"Yet Wallace gave that hoary po-mo label both real meaning and sharp teeth. His best work captures the incessant barrage of mind-numbing, soul-fracturing noise that is modernity. But that’s just the first and easiest step. The next is to isolate within that noise the very battle that most of us are waging inside our heads, that three-pronged battle among the forces of irony, cynicism and idealism. Then comes the hardest part: To sign an individual truce, to find a still point, where irony fights to win a victory over cynicism that isn’t Pyrrhic, that doesn’t in the fray also obliterate our hopes and ideals, doesn’t slay the fragile (and so un-chic) angels of our better nature. That’s terribly brave and enormously difficult. Yet essential.
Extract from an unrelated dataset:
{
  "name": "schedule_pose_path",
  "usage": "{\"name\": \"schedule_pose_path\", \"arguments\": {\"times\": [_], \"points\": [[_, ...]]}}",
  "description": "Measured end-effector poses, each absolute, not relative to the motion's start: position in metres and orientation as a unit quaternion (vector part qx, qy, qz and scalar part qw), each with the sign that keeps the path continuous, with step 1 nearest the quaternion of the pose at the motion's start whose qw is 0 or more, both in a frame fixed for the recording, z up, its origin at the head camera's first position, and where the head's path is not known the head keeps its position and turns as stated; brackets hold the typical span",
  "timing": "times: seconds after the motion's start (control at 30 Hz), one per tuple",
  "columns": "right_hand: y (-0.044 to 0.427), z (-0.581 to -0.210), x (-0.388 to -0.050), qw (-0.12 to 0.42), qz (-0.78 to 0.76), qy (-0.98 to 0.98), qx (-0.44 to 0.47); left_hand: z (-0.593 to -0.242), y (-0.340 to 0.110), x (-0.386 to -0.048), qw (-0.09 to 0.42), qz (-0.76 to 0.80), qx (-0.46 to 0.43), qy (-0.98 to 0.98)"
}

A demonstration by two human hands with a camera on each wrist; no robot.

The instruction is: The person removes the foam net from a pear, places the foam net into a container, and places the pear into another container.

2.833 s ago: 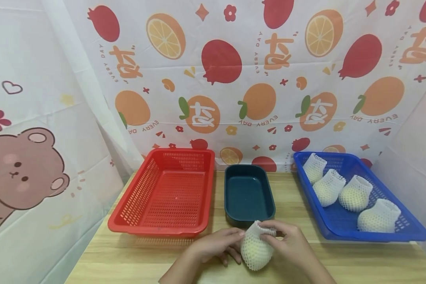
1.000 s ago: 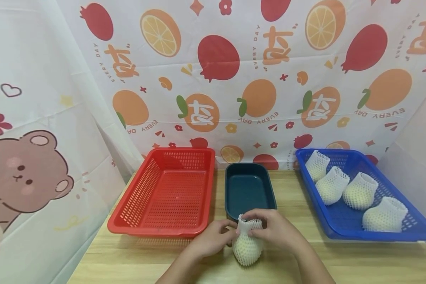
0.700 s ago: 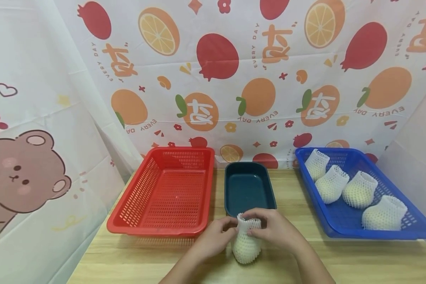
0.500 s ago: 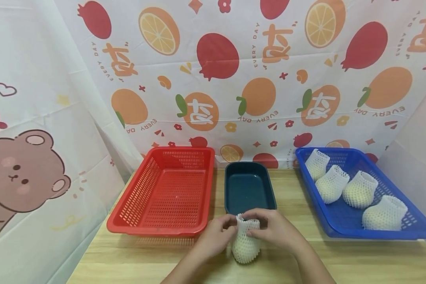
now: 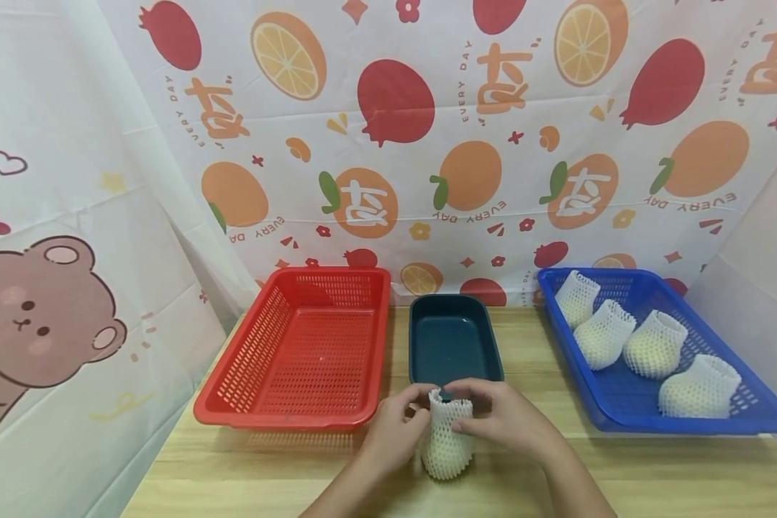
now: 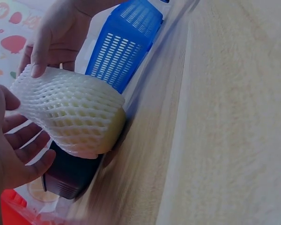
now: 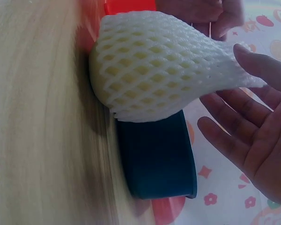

And crucial to Wallace’s sensibility."
Then a quote directly from Wallace answering a question on the nature of fiction posed in a Salon interview:
"Well, the first line of attack for that question is that there is this existential loneliness in the real world. I don’t know what you’re thinking or what it’s like inside you, and you don’t know what it’s like inside me. In fiction, I think we can leap over that wall itself in a certain way. … There’s a kind of ah-ha! Somebody at least for a moment feels about something or sees something the way that I do. It doesn’t happen all the time. It’s these brief flashes or flames, but I get that sometimes. I feel un-alone – intellectually, emotionally, spiritually. I feel human and un-alone and that I’m in a deep, significant conversation with another consciousness in fiction and in poetry in a way that I don’t with other art."
Mention too of this DFW interview with Charlie Rose from a decade ago, which contains some interesting thoughts on po-mo and David Lynch. Sadly, it ends with Wallace assuring Rose that he ‘isn’t about to jump off a building.’